Germany is looking for a gas pedal for green energy
Switch to clean
Even before Fukushima and the dispute over Nord Stream, several cities across Germany had started converting to clean energy, also because of another crisis that was uncomfortably close to national borders – the 1986 Chernobyl nuclear disaster in Ukraine.
The Black Forest city of Freiburg has vowed to use 100 percent renewable energies and to achieve CO2 neutrality by 2035. The German Institute for Economic Research (DIW) in Berlin argued three years ago that this was not necessary for additional infrastructure for natural gas.
In an expert opinion, the DIW sees the rapid advances in renewable energies and storage technologies in such a way that “fossil natural gas will no longer have any significance as a bridging technology in the electricity industry”.
The German climate protection targets have been tightened and further measures are likely, said Jens Hobohm, head of the energy industry at the Prognos advisory group.
“If had known this before the Nord Stream project, the likely conclusion would have been that the pipeline was not needed,” said Hobohm, who sees declining gas demand in Europe in the coming years.
The north-eastern coastal state of Mecklenburg-Western Pomerania, the country’s first port of call for Russian natural gas, sees it differently.

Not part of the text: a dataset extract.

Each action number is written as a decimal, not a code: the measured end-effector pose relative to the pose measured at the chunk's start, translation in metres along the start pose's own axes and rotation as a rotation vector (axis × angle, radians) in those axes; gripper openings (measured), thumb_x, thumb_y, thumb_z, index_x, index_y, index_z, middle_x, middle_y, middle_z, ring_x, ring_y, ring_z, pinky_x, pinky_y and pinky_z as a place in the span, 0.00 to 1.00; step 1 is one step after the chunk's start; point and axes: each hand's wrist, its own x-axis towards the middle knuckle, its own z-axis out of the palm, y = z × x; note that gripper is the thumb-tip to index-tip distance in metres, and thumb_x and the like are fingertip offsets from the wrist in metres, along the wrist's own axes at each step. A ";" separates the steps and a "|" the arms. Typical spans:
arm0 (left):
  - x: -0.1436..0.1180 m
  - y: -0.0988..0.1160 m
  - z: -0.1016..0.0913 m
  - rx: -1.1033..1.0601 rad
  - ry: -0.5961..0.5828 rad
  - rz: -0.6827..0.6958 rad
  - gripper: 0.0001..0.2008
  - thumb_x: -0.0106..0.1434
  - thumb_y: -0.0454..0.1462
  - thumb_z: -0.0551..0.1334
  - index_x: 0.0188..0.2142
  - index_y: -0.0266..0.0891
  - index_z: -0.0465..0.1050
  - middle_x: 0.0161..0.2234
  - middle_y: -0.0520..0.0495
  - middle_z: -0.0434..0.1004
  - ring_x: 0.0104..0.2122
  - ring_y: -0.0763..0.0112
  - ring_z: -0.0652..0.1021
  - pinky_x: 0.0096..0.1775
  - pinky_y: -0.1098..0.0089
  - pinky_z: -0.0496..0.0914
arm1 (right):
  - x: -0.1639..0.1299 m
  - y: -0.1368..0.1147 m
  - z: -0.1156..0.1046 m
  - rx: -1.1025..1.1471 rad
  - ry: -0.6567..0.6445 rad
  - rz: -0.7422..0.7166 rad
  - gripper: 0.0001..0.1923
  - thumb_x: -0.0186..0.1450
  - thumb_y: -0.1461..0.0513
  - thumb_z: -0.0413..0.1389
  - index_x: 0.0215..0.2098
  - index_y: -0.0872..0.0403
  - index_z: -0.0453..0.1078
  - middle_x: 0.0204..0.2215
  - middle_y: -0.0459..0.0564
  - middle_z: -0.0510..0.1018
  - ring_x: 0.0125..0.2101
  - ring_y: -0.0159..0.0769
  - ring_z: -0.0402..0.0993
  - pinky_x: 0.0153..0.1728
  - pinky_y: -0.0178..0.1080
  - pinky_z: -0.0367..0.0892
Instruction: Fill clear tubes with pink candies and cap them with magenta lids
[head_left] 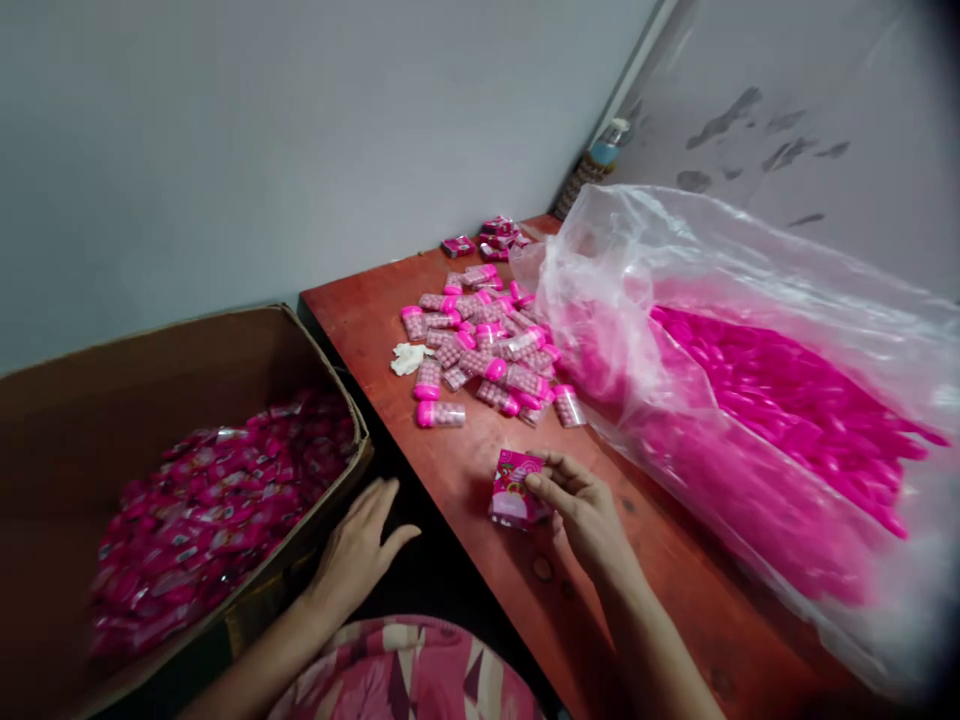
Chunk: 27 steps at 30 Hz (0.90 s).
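My right hand pinches a small pink printed packet just above the near part of the red-brown table. My left hand hangs open, fingers spread, beside the near corner of a cardboard box that holds a heap of pink wrapped packets. A pile of small clear bottles with pink caps lies on the table beyond my right hand.
A large clear plastic bag full of pink pieces covers the table's right side. A crumpled white scrap lies left of the bottles. More pink packets and a spray bottle sit at the far corner by the walls.
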 end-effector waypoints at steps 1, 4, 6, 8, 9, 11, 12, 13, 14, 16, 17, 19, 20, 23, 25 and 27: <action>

“The pipeline is important for the energy supply throughout Germany,” said Prime Minister Manuela Schwesig.
Flexible gas-fired power plants could ensure energy security if wind and sun couldn’t generate enough electricity, argues the state. There is also the risk that the nuclear and coal phase-out will result in supply gaps.
Germany hopes to come to next month’s climate summit in Glasgow as a model state in the fight against global warming. Germany’s highest court, the Federal Constitutional Court, ruled in April that Berlin must set clearer climate targets to reduce emissions in order to reduce net carbon emissions to almost zero by 2050.
According to the Federal Association of Energy and Water Management (BDEW), around 43 percent of German electricity consumption has so far been from renewable energies this year. Gas is around 16 percent.
But under Merkels energy transition – largely supported by the new government – the alternative energy sources are to be increased to 65 percent of the national electricity grid by 2030, with the country’s nuclear reactors to be dismantled by next year.
Greenhouse gas emissions are also expected to fall by 55 percent by 2030 compared to 1990 levels. Berlin has already set intermediate goals for the respective branches of industry. the energy transition, but also a high price – around 32 billion euros by 2025.
Kerstin Andreae, chairwoman of the BDEW, says Berlin needs to make more efforts to ensure the success of the energy transition.
“The energy transition must be at the top of the to-do list of the new federal government,” said Andreae. “Above all, this means more speed in the expansion of renewable energies, especially onshore wind energy.”